While all of this may sound a bit ridiculous in an RPG – and initially, even I thought it was pretty odd – what’s truly amazing is just how well it meshes, creating a frenetic, addictive, and highly strategic mode of combat. Somehow, it just works. Never did I find myself sticking with the same party – encouraged in part by the game’s narrative, which I won’t spoil here – or feel like one setup was better than another. Mixing and matching party members enthralled me, as it always managed to push me to think of new and interesting strategies.
If things ever felt too easy, the difficulty can also be changed in the menu settings at any time. In addition, similar to the idols and limiters in Bastion and Transistor respectively, the player is provided with an optional risk-reward system in which battles can be made more challenging to yield greater experience upon victory. An added Versus Mode also allows you to challenge a friend or NPC in local multiplayer, which is certainly a welcome addition for those interested in playing with friends or experimenting with different party combinations.
“Simply describing Pyre‘s spectacularly outlandish battle system doesn’t do it justice… Pair that with a wonderful cast of characters, a riveting story, and enthralling music and visuals, and you have nothing short of a compelling game that demands your time and attention.”
When not in battle, narrative progression is akin to a visual novel as characters exchange dialogue and players are tasked with making decisions that can change the course of the narrative. Choices may range from choosing between branching paths to reach a destination to gut-wrenching decisions that impact your party as a whole.

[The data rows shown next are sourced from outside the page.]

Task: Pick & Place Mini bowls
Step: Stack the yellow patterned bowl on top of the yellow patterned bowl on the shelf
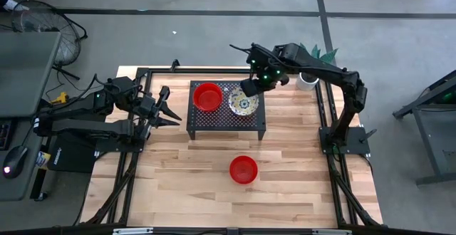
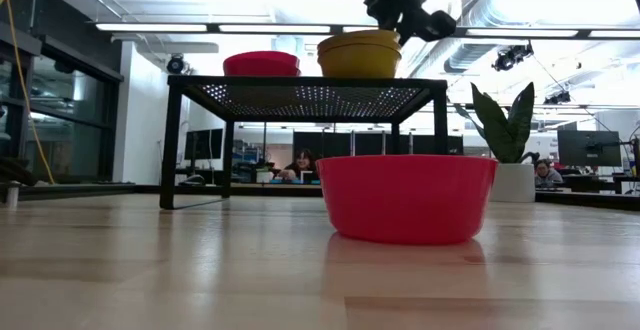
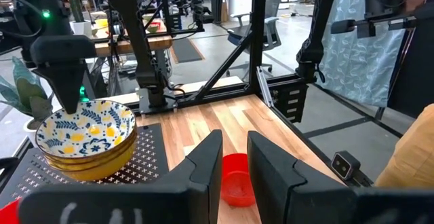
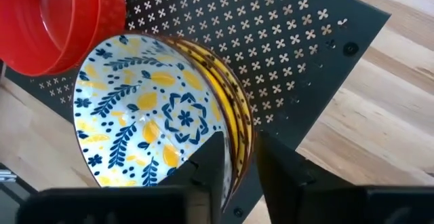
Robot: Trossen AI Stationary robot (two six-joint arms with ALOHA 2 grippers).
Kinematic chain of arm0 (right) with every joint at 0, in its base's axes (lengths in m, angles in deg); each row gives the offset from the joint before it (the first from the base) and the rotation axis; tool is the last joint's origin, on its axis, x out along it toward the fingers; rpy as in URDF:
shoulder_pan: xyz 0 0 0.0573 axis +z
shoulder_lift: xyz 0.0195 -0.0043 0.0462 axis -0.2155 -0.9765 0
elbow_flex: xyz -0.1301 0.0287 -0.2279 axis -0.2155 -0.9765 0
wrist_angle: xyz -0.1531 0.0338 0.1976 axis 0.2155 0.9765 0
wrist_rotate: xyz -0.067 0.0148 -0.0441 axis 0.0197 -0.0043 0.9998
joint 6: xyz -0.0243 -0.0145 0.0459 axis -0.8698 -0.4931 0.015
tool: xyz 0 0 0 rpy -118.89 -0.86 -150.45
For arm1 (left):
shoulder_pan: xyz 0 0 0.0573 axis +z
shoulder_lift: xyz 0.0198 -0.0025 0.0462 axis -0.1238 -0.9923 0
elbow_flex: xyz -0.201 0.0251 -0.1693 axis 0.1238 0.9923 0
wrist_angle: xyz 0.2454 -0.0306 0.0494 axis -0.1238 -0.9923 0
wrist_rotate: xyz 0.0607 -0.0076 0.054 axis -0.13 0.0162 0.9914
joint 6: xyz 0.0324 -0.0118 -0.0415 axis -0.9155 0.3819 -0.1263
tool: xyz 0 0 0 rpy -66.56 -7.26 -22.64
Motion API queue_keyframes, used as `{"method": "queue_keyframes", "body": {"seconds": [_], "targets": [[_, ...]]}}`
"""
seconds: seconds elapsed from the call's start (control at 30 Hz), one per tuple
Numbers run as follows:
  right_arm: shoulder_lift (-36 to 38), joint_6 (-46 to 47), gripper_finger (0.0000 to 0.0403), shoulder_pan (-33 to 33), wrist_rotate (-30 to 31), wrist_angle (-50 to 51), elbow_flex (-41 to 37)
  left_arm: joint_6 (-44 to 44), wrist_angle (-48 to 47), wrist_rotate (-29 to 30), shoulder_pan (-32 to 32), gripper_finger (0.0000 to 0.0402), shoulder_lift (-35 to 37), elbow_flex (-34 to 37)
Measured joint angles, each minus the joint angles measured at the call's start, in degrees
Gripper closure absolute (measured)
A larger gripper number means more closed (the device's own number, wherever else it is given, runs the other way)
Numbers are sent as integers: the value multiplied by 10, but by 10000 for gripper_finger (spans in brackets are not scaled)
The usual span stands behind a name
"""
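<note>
A stack of cream-yellow mini bowls with a blue floral inside stands on a black perforated stand, beside stacked red mini bowls. Another red mini bowl rests on its base on the table nearer the front; it also shows in the low view. My right gripper is above the patterned stack's far rim and is shut on it. My left gripper hangs left of the stand, shut and empty. My right gripper pinches the far rim of the patterned stack, one finger inside the top bowl and the other outside. The fingers come from above, slanting down from the table's far side. The stack sits upright on the stand. Which bowl the outer finger bears on, I cannot tell.
A small white pot with a green plant stands at the far right, close behind my right arm. Black frame rails run along the table's left and right sides. Bare wood lies around the front red bowl.
</note>
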Motion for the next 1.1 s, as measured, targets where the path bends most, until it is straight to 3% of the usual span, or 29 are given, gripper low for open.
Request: {"method": "queue_keyframes", "body": {"seconds": [0.3, 0.5, 0.6, 0.77, 0.97, 1.1], "targets": [[37, -29, 305, -29, -2, -35, 0, 4, 0, 0, 0, 337, 0, 0], [84, -137, 306, -20, 77, -46, 0, 9, -1, 0, 0, 337, 0, 0], [102, -180, 325, 1, 110, -46, 0, 12, -2, 0, 0, 337, 0, 0], [118, -231, 394, 30, 120, -40, 0, 13, -2, 0, 0, 337, 0, 0], [120, -266, 401, 42, 134, -28, -2, 14, -2, 3, 0, 337, 0, 0], [144, -284, 402, 46, 109, -89, -72, 14, -2, 7, 0, 337, 0, 0]]}}
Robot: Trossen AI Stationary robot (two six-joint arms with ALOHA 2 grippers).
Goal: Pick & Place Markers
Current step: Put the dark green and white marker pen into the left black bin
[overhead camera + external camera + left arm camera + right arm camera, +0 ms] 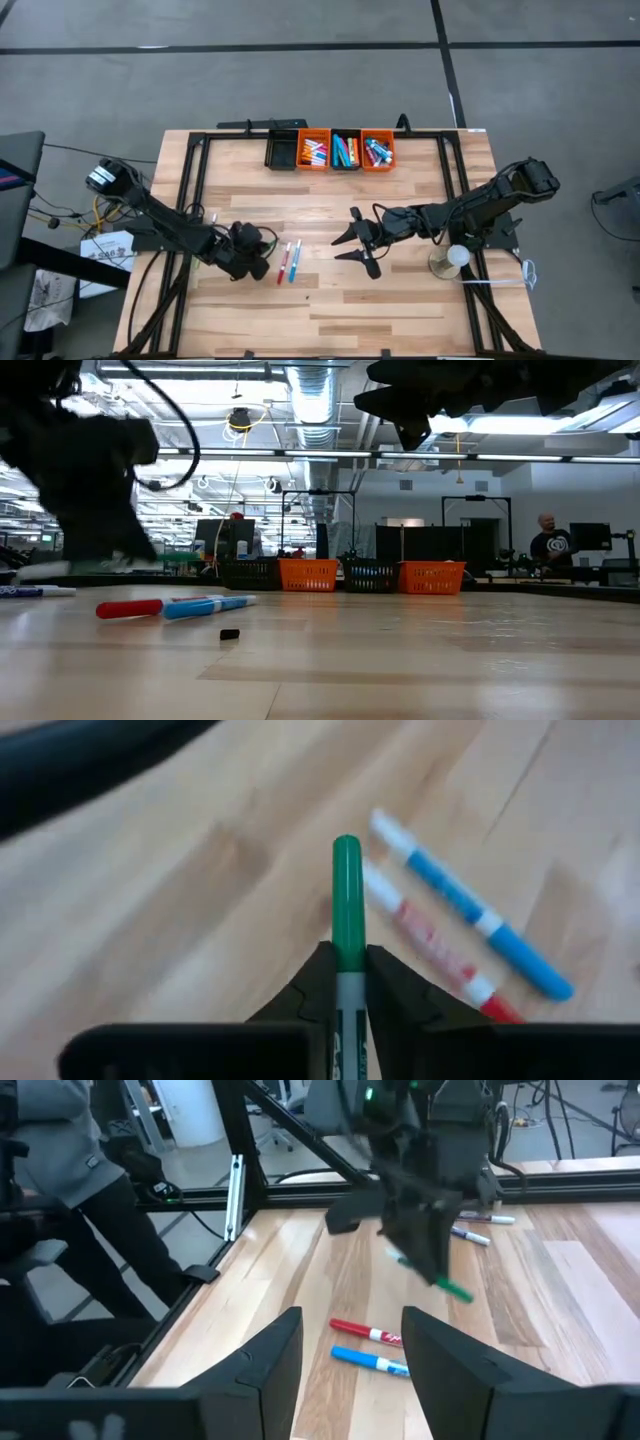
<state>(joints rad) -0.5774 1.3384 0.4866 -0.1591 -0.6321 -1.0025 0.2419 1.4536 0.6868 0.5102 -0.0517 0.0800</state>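
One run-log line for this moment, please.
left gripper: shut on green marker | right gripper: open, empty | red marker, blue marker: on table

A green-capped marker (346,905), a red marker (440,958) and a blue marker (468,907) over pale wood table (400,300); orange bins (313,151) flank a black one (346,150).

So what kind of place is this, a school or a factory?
Probably a big workshop or robot lab, not a school. Bare silver air ducts and strip lights hang from an open ceiling, more workbenches with screens stand behind the wooden table, and the floor is plain grey concrete.
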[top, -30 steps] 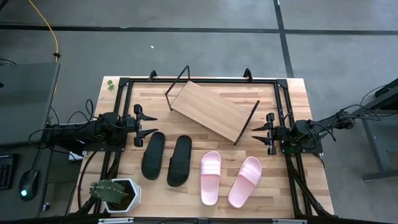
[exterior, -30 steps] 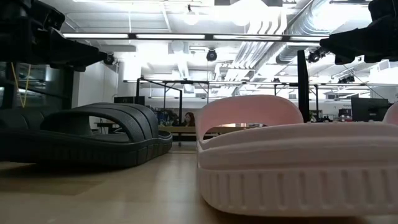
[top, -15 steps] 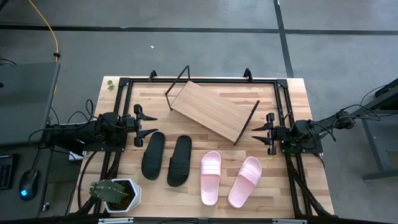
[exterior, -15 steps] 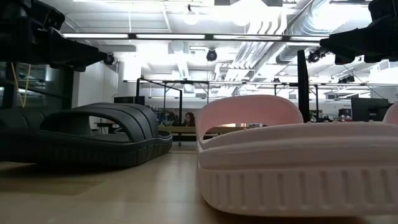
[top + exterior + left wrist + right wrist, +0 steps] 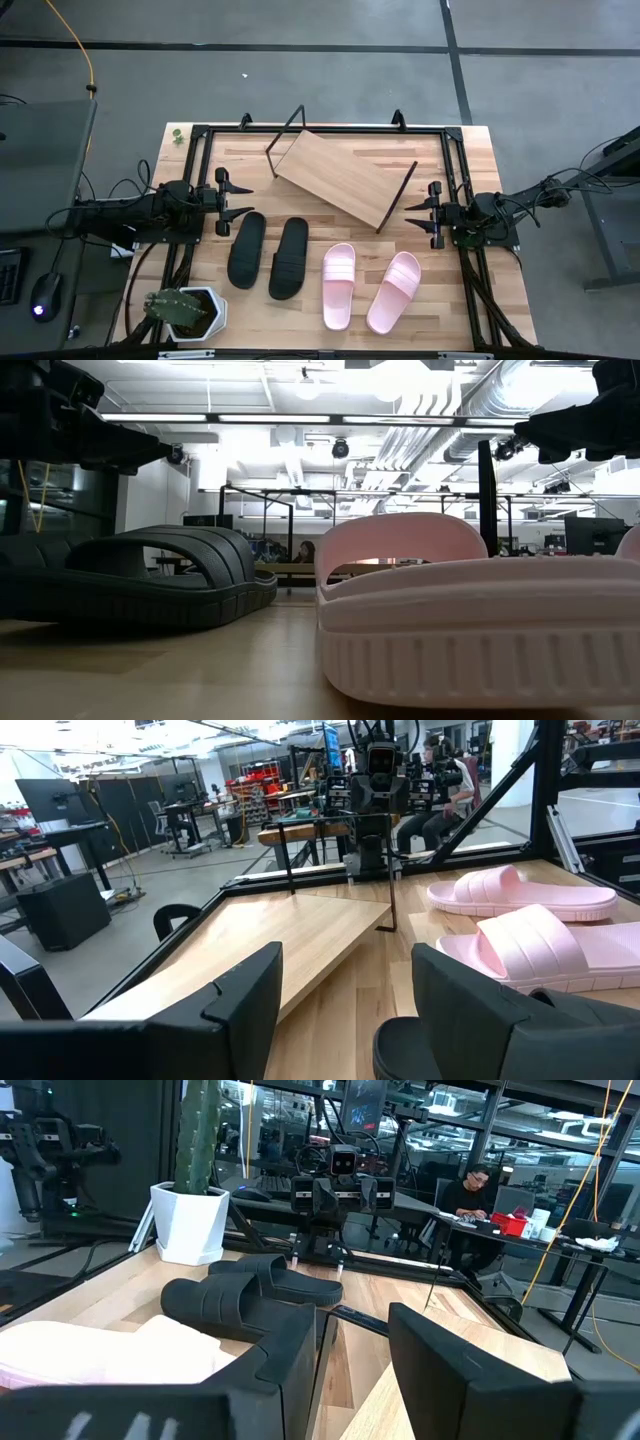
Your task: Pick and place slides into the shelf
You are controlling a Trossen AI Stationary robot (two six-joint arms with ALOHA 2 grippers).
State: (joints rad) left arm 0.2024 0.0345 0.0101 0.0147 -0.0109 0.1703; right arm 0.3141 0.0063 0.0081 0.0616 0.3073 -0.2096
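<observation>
Waiting at table edges, high view: left gripper (image 5: 243,200) spread, empty; right gripper (image 5: 410,216) parted, empty. Shelf (image 5: 340,178) skewed diagonally at back; black slides (image 5: 268,252) and pink slides (image 5: 370,289) side by side in front.

Low view: pink slide (image 5: 470,625) near lens, black slide (image 5: 140,585) beyond. Risk: grabbing one nudges neighbour.

Left wrist view: shelf board (image 5: 270,945) ahead, fingers (image 5: 240,1005) wide.

Right wrist view: wire frame (image 5: 432,1288) thin; risk: slide clips it, light shelf shifts.

Both arms are matte black, built of chunky jointed segments with loose black cables trailing from their outer ends past the butcher-block wooden tabletop (image 5: 440,300). The left gripper (image 5: 243,199) and right gripper (image 5: 410,214) each carry two flat, angular black fingers (image 5: 245,995) with squared, stepped inner edges.
</observation>
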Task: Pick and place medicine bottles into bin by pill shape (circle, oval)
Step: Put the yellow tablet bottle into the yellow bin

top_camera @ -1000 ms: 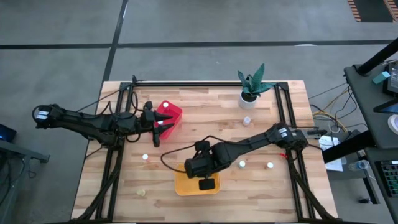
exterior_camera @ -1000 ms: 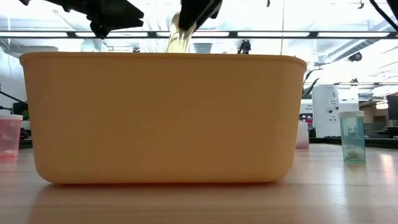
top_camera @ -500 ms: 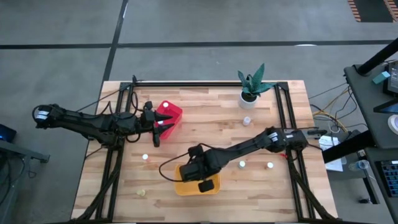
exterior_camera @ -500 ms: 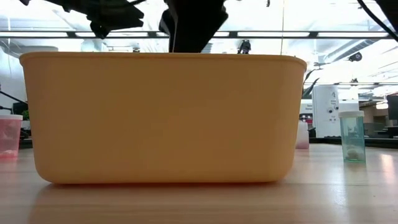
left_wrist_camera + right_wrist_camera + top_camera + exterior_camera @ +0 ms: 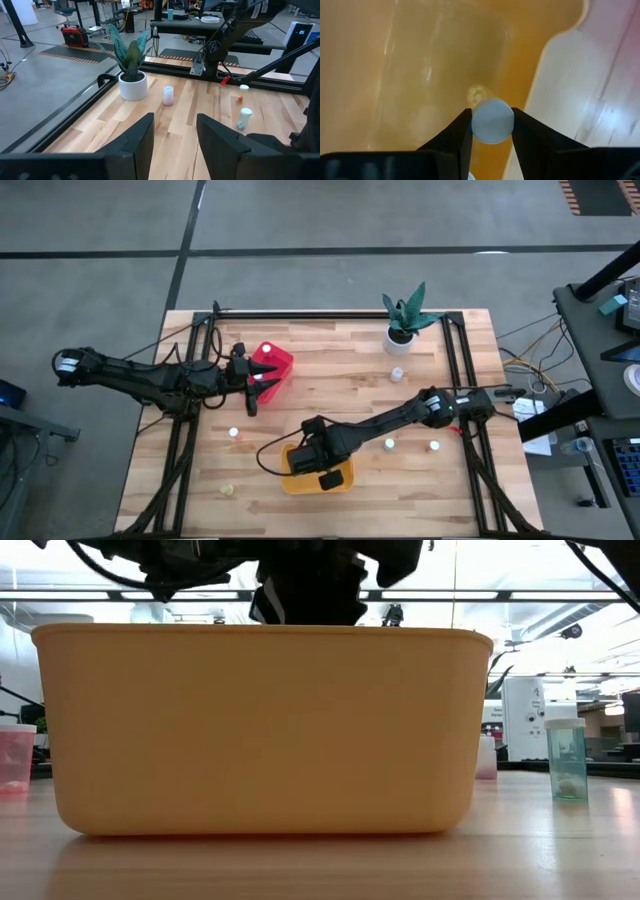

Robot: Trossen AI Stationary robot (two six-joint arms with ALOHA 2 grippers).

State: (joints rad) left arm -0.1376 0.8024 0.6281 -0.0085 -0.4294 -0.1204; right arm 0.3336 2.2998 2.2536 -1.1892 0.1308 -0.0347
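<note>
— Yellow-orange plastic, that rectangular tub [image 5: 290,480]: is that where your right pincer is, seen from above?

— Yes. My right gripper [image 5: 300,457] reaches over its left part, at the near middle of the wooden table [image 5: 330,390]. My left gripper [image 5: 262,377] waits beside the small red plastic tub [image 5: 272,365], far left. Loose white-capped bottles stand about: one [image 5: 233,433] left of the yellow tub, two [image 5: 389,444] [image 5: 434,446] to its right, one [image 5: 397,374] near the white pot with the green plant [image 5: 402,315].

— And from table height?

— The yellow tub's wall [image 5: 260,730] fills the near view, with dark arm parts above its rim. A pale blue-green bottle [image 5: 567,758] stands at the right, a pinkish one [image 5: 15,755] at the left.

— Your left wrist camera?

— My left fingers [image 5: 140,137] stand parted with nothing between them. Beyond them are the plant pot [image 5: 133,82] and three small bottles [image 5: 168,95] [image 5: 244,117] [image 5: 243,88].

— Your right wrist camera?

— My right fingers [image 5: 457,137] are closed against a round white-capped medicine bottle [image 5: 492,120], held over the tub's yellow inside [image 5: 420,60].
</note>
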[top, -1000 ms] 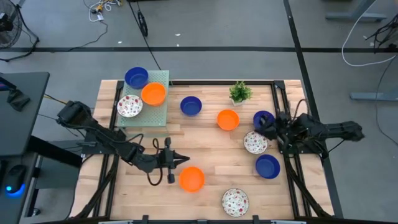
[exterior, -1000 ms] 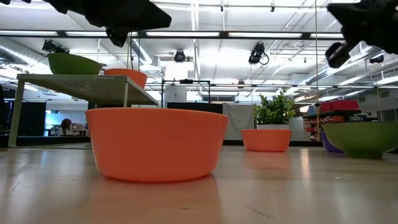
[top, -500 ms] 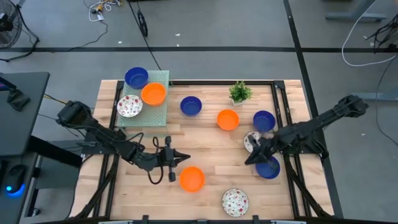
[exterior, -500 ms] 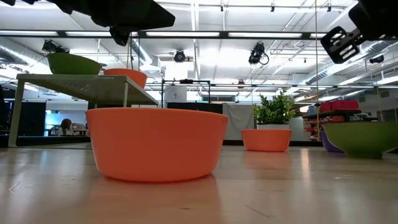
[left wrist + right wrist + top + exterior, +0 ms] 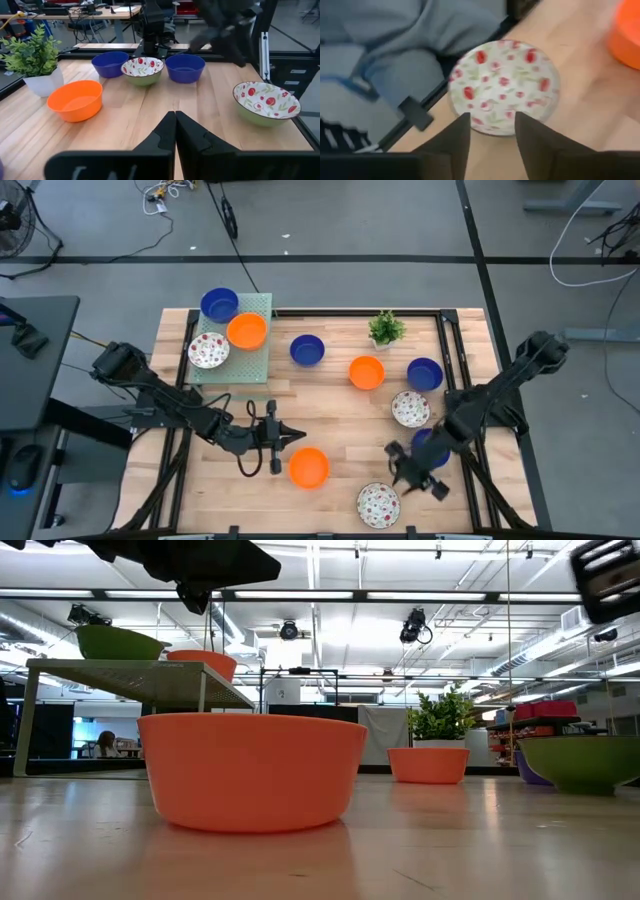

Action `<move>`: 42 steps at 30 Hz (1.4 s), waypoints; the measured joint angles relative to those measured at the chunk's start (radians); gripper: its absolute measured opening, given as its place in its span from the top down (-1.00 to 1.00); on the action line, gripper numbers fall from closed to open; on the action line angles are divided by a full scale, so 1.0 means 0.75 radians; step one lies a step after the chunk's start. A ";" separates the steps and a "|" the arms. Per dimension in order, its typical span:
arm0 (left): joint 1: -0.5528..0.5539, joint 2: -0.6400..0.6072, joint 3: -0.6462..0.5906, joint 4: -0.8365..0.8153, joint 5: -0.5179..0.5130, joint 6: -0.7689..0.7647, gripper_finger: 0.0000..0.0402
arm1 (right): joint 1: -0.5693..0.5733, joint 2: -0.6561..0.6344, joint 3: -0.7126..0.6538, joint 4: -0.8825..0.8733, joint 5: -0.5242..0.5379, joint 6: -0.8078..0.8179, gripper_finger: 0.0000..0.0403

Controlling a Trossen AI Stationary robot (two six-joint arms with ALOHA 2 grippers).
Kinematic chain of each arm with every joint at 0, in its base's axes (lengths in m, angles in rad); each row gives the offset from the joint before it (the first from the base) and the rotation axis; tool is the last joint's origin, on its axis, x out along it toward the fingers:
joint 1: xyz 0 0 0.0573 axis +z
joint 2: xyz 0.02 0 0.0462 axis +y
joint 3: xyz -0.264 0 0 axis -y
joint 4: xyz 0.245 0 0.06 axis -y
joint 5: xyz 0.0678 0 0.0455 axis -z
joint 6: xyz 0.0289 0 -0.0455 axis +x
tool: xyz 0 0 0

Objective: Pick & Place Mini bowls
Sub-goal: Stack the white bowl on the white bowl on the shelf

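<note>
1. High view: the speckled bowl (image 5: 378, 504) sits empty at the table's near edge, the right gripper (image 5: 412, 472) just beside it, fingers apart.
2. The orange bowl (image 5: 308, 467) is empty; the left gripper (image 5: 290, 436), pinched together, hovers beside it.
3. Farther back, the green rack (image 5: 259, 356) holds three bowls.

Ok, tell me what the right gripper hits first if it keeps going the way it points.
Most likely the speckled bowl by the table's front edge: the open right gripper points straight at it, though how far above it the gripper sits is unclear.
</note>
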 joint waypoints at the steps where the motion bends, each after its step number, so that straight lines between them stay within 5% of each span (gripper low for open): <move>1: 0.000 0.000 0.000 0.000 0.000 0.000 0.94 | 0.018 0.033 0.025 -0.010 0.028 -0.008 0.16; 6: 0.000 0.000 0.000 0.001 0.000 -0.001 0.94 | 0.036 0.140 0.124 -0.083 0.214 0.132 0.12; 27: -0.016 0.001 0.001 0.003 0.040 -0.141 0.94 | -0.038 0.416 0.143 0.048 0.335 0.424 0.12; 42: -0.017 0.029 0.001 0.049 0.053 -0.102 0.94 | -0.083 0.385 0.148 -0.010 0.247 0.364 0.93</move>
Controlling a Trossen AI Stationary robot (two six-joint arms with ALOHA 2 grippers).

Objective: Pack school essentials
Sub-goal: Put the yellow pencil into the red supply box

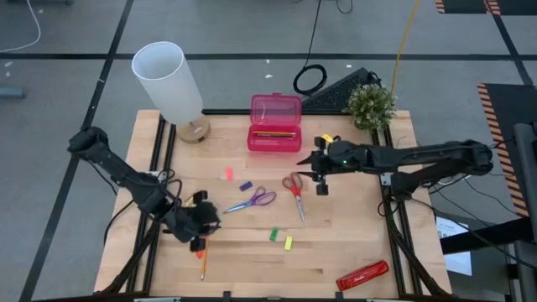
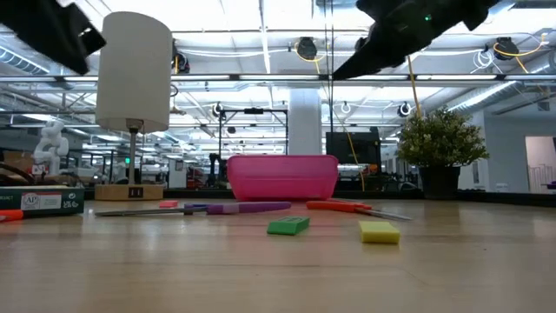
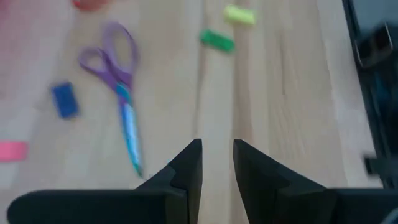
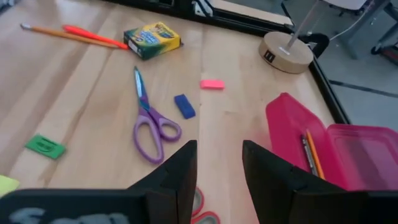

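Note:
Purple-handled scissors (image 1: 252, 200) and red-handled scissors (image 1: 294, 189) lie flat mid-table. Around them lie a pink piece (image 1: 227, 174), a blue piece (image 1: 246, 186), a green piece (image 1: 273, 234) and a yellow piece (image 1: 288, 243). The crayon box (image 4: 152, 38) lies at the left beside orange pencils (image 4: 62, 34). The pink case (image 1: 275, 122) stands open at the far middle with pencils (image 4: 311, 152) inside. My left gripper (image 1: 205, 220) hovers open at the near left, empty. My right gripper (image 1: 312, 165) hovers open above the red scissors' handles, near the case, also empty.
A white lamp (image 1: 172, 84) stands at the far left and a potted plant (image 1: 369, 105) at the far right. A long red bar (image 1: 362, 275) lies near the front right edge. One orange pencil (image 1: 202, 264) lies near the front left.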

Pyre also manages to personalise your experience further by eliminating the chance at a game-over. Rather, losing a battle means that your journey still continues, albeit on a slightly different path. Despite my urge to restart a Rite when the battle wasn’t going well, I pushed myself to resist that urge and it resulted in a more personal attachment to the story.
It also opens up the game for some incredible replay value, pushing players to return to see how things might have unfolded given a different outcome. Another handy addition is the ability to receive supplementary information about characters and lore-related terminology by moving the cursor over specially highlighted words in dialogue sequences. Pyre’s rich fantasy setting has a great deal of intriguing, yet complex backstory, and having the option to refresh your memory on certain terms makes the lore much easier to digest.
Watch a short gameplay clip of Pyre in the video below:
Complementing the narrative and world’s themes are a beautifully encapsulating musical score and a whimsically vibrant art style, both of which Supergiant is known for. The music, especially, artfully conveys the emotional range of the story through the use of subtle instrumentals and booming, powerful vocal performances during the game’s most climactic moments. Combine these with the weird, yet gorgeous over-the-top colourful environments that make up the world of Pyre and you have a masterfully executed presentation that stylishly expresses tone.
I wouldn’t be surprised if we never see another game quite like Pyre, and that’s perfectly okay. Simply describing its spectacularly outlandish battle system doesn’t do it justice; upon playing it, it doesn’t take long to realise that it works – and that it works incredibly well. Pair that with a wonderful cast of characters, a riveting story, and enthralling music and visuals, and you have nothing short of a compelling game that demands your time and attention. If you are at all curious about Pyre – and you should be – then you owe it to yourself to check this one out.